Aidés par un grand maître bottier

Ce projet est parti d’une rencontre et d’un constat… Dans une crèche, en 2015. Sophie Engster travaille alors à Paris pour de grandes marques de luxe telles que LVMH, Givenchy, Dior… Businesswoman haut perchée sur ses talons, elle croise la route de Franck Le Franc lorsqu’ils vont récupérer leurs enfants, qui lui glisse une remarque qui fait mouche : comment est-ce encore possible de faire porter aux femmes des chaussures qui les font autant souffrir ? De cette idée, le binôme, et Chamberlan, sont nés. Après de longues années de R&D, une vingtaine de versions différentes, et l’aide d’un grand maître bottier d’une marque de chaussure de luxe, le soulier idéal pour Sophie Engster et Franck Le Franc est né. « Tout s’est fait par hasard, je l’ai reconnu dans la rue, et il nous a dit qu’il venait de quitter cette célèbre maison la veille. On a déjeuné avec lui, il est venu à l’atelier et ensuite il est venu toutes les deux semaines pendant trois ans », relate Sophie Engster. La marque est lancée commercialement en 2017. « Nous choisissons les mêmes fournisseurs que Louboutin, Hermès ou même Chanel. » Franck Le Franc s’occupe de la partie gestion, organisation et production tandis que Sophie Engster gère la partie marketing, communication ou encore commerciale.

Plus de 200 opérations sont réalisées sur les chaussures. Et la marque propose une vingtaine de modèles qui se déclinent et se personnalisent

© Loïc Mazalrey – La Vie Economique

90 % de prêt-à-porter personnalisable

Pour leur installation, les partenaires atterrissent en Dordogne. « Nous voulions un lieu où il y avait le savoir-faire de la chaussure française, et nous avons été très bien accueillis ici. » Sophie Engster et Franck Le Franc investissent 200 000 euros dans le projet, soutenus par des investisseurs. Mais pour les clientes, l’envie de voir le produit est plus forte. « On les recevait dans nos bureaux à Paris, et certaines femmes, surprises par le confort dans notre chaussure de base en taille 37, ne voulaient même pas de sur-mesure », se remémore la cofondatrice. Alors Chamberlan lance aussi sa gamme de prêt à porter personnalisable. Désormais, cette formule représente près de 90 % des ventes, et le sur-mesure 10 %. La marque ouvre donc une boutique à Paris, en novembre 2019.

14 salariés

Pour réaliser ces chaussures, Chamberlan s’est doté de 14 salariés, dont 8 aux ateliers, qui réalisent plusieurs tâches dans la réalisation d’une paire. Du découpage du cuir à la couture en passant par le collage et l’assemblage, les missions sont variées.

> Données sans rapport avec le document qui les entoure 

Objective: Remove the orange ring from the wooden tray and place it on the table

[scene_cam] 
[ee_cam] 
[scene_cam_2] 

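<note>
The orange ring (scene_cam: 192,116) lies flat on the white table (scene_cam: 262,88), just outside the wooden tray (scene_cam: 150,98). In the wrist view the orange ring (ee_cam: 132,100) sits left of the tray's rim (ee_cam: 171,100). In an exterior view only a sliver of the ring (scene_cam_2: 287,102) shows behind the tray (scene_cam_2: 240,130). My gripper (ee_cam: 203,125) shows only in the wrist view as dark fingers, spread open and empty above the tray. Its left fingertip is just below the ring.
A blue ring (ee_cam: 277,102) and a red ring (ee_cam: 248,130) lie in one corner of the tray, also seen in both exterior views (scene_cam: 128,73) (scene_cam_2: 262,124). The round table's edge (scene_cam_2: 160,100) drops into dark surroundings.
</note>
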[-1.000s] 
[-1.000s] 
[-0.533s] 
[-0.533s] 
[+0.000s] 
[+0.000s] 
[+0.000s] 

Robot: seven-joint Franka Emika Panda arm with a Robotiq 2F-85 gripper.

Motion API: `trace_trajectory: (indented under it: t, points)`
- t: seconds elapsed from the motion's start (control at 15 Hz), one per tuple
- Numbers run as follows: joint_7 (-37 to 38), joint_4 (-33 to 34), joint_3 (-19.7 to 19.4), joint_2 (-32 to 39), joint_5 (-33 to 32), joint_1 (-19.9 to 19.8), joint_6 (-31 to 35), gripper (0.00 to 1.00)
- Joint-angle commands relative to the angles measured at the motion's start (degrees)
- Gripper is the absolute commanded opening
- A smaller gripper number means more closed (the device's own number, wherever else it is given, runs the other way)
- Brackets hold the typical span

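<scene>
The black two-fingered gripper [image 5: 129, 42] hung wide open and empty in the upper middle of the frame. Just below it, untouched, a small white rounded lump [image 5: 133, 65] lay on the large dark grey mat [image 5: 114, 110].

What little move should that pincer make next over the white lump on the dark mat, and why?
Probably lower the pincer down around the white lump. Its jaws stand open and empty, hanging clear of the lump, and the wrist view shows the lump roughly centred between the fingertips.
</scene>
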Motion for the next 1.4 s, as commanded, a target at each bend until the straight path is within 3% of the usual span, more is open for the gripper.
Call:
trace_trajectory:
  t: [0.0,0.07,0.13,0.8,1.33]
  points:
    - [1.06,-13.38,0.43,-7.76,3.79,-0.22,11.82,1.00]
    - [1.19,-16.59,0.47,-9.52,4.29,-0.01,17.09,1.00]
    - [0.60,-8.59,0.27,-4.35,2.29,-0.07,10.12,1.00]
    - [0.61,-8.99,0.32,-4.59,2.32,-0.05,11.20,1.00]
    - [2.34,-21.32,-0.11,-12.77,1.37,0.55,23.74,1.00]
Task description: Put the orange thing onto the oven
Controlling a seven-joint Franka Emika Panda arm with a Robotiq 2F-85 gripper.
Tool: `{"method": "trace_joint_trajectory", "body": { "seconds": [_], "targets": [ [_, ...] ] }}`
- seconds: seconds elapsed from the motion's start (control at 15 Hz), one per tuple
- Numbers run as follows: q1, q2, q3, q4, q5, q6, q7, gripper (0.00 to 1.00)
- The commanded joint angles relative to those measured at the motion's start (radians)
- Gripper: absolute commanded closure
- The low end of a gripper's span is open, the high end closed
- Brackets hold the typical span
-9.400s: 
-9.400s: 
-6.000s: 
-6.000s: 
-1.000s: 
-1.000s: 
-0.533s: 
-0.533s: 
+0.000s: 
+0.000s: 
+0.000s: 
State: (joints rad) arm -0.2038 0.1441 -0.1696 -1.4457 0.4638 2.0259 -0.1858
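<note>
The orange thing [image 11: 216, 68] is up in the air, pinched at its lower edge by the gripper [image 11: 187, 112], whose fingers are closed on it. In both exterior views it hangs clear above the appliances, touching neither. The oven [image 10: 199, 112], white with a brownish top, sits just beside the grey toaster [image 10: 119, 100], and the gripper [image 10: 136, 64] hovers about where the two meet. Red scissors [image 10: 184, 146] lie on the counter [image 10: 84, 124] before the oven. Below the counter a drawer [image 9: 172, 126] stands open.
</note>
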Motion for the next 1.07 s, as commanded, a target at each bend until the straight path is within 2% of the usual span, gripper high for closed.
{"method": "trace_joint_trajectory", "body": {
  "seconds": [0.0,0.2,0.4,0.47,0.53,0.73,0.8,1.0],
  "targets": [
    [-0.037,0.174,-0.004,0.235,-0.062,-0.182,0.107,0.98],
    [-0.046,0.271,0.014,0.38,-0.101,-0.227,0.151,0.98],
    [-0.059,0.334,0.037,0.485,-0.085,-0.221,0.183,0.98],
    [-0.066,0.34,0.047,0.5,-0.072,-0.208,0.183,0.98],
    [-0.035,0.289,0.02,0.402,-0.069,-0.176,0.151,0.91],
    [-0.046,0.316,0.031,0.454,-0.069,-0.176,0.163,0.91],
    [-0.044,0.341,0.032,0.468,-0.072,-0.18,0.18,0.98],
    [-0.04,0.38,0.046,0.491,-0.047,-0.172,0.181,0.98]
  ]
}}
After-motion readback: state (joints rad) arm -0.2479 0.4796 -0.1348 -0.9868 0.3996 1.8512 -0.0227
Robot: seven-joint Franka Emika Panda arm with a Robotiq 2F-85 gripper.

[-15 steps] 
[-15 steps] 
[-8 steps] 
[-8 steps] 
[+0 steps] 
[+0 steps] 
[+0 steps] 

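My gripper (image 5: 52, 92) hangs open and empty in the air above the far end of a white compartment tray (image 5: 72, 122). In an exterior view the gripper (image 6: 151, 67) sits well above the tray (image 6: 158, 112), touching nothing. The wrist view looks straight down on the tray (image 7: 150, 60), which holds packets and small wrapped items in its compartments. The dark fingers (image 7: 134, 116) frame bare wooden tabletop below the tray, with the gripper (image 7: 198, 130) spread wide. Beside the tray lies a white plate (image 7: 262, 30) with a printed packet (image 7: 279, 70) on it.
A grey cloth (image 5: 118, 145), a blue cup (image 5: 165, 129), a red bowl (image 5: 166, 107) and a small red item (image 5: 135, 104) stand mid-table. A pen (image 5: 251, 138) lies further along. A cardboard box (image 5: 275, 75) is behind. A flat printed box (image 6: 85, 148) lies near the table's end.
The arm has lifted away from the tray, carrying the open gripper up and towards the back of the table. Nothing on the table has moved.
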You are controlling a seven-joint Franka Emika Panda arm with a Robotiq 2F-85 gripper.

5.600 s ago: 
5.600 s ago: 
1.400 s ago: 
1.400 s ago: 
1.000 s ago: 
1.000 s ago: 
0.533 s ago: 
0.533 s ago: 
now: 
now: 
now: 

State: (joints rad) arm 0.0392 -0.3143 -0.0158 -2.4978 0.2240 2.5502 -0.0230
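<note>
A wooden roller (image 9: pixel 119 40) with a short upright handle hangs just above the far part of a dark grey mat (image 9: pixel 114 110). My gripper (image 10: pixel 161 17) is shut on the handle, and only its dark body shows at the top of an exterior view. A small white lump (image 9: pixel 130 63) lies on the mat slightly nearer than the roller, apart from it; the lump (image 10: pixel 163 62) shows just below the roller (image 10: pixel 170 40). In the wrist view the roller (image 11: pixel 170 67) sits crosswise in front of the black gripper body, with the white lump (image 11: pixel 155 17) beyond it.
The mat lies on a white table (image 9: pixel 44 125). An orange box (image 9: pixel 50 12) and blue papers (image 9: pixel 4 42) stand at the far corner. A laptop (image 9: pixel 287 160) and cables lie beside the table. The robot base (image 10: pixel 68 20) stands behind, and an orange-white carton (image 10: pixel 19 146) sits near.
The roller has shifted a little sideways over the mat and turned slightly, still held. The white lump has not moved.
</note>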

Plus de 200 opérations sont réalisées sur les chaussures. Et la marque propose une vingtaine de modèles qui se déclinent et se personnalisent. À l’image de leur chaussure best-seller : la Cabourg. Seulement les grèves contre la réforme des retraites mettent à mal la boutique, et la pandémie force à la fermeture. Sophie Engster, qui débutait le développement de Chamberlan en Chine, voit tous ses espoirs annihilés. Les mariages, fonds de commerce du chausseur, sont tous annulés. La marque enchaîne les problèmes, jusqu’au placement en redressement judiciaire en février 2023. « Mais nous n’avons pas eu un jour de fermeture, car la société a été reprise par un pool d’actionnaires », insiste Sophie Engster. Tous les emplois ont été préservés.

Des marchés aux États-Unis et en Espagne

Grâce à leurs business angels, et les 500 000 euros de capital apporté, Sophie Engster et Franck Le Franc, ont fait renaître le phénix de ses cendres, et regardent vers l’avenir. Depuis août 2023, Sophie Engster est retournée deux fois en Chine pour tenter de relancer des partenariats et « trouver des boutiques revendeuses ». « Nous avons aussi des pistes plus récentes vers les États-Unis et l’Espagne », souffle-t-elle. Et ajoute : « Ça aurait été dommage de tout arrêter, car tout repart ». Chamberlan a même ouvert un concept-store à Paris, La Chambre, à deux pas de la mythique place Vendôme, avec les produits de la marque et ceux d’une quinzaine d’autres. Avec ce second souffle, l’entreprise espère continuer de chausser confortablement de nombreux pieds.